Diabetes type 2 is a disease in which the body begins to ignore or fails to produce enough insulin, the hormone cells need to absorb glucose, their primary fuel source. If muscles and other tissues cannot absorb glucose from the blood, nerve and blood vessel damage ensues, which can lead to variety of life-threatening complications including heart disease, stroke, and infections. This form of diabetes is most common in people who are overweight and over the age of 40.

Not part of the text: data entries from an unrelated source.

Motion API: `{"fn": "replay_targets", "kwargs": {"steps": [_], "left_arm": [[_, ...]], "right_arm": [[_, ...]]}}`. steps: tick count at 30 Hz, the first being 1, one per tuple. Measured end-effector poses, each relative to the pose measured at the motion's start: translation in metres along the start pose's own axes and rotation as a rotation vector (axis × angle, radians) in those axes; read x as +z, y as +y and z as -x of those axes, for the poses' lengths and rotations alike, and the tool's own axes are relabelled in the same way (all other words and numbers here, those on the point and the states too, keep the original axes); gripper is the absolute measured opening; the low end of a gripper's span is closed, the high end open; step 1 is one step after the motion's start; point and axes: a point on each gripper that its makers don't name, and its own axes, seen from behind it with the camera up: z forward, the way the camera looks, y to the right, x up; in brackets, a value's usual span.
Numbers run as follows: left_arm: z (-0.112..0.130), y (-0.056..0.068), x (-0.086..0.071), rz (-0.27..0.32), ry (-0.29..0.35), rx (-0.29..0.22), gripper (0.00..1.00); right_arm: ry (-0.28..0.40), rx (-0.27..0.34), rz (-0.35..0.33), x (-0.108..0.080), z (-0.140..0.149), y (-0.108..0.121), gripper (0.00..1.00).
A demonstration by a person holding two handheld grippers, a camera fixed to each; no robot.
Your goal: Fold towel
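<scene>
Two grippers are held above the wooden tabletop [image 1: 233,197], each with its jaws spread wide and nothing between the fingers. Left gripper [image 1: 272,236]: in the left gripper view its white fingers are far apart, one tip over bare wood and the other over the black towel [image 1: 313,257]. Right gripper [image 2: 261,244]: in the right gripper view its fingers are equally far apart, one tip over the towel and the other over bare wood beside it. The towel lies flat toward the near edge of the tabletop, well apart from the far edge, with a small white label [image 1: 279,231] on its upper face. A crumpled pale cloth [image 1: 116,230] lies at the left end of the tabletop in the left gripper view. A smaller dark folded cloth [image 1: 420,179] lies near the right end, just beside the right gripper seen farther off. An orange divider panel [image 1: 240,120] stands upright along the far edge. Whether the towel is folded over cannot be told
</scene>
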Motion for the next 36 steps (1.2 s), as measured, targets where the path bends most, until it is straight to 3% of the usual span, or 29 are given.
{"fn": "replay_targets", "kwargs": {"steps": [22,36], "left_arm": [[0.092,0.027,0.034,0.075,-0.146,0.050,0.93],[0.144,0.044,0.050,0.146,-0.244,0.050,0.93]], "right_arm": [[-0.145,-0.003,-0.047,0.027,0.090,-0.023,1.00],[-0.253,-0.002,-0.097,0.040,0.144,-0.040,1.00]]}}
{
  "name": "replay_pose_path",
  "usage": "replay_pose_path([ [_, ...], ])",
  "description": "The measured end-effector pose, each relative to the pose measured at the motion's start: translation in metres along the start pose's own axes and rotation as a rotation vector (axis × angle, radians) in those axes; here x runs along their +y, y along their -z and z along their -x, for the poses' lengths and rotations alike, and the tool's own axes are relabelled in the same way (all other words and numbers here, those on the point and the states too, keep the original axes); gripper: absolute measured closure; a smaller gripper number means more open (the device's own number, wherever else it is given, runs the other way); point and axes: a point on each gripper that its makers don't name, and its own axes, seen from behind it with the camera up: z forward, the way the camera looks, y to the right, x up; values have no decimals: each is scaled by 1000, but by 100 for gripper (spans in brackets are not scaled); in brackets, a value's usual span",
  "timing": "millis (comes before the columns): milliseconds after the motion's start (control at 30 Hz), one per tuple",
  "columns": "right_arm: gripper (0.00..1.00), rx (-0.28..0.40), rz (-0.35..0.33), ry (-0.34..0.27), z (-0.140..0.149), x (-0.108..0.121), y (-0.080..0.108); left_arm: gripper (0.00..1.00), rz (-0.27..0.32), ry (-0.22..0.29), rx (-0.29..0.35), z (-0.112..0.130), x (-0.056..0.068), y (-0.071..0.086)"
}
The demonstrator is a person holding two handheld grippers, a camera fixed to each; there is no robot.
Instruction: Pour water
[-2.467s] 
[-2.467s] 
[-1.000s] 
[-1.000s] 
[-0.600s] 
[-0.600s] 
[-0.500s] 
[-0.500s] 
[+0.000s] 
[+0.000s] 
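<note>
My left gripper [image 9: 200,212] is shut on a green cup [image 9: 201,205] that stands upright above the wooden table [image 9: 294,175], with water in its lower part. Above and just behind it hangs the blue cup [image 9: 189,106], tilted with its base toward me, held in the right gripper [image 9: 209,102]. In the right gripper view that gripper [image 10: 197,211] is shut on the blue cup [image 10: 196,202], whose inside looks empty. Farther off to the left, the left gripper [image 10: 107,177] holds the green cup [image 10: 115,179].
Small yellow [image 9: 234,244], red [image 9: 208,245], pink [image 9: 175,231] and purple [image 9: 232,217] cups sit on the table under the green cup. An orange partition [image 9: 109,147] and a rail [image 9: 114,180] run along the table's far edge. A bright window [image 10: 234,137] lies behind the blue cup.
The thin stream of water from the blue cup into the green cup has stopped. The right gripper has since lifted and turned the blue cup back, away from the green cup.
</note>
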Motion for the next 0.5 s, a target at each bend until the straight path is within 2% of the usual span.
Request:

There are about 180 million people living with diabetes worldwide. Some 162 million (90 percent) of these patients have the type 2 variety. Four million Americans are currently taking thiazolidinediones, which lower blood sugar by reducing a person's insulin resistance.

Furberg and his colleagues reached their conclusions based on a review of 10 studies involving nearly 14,000 men and women with type 2 diabetes taking thiazolidinediones; only the women were found to have an increased risk of bone breaks.

The Food and Drug Administration (FDA) approved the two commonly used thiazolindinediones, rosiglitazone (Avandia) and pioglitazone (Actos), for use in 1999. Furberg says the agency tends to approve diabetes drugs based on their ability to lower blood sugar, but notes this may not be the best barometer for assessing a drug's value. "New research suggests that lowering blood sugar too much might cause complications," he says, noting, for example, that recent studies suggest that both rosiglitazone and pioglitazone double patients' heart attack risk.  "The whole field [of diabetes drug research] is up in the air."

Furberg believes all patients should talk to their doctors about switching to one of several alternatives on the market with fewer potential side effects. He favors a drug called metformin, which also lowers insulin resistance. It has some potential side effects, including indigestion and allergic reactions, but he says they are less dangerous than those of the thiazolindinediones. "Metformin is safer than the others," he says. "For now, it's the best we have."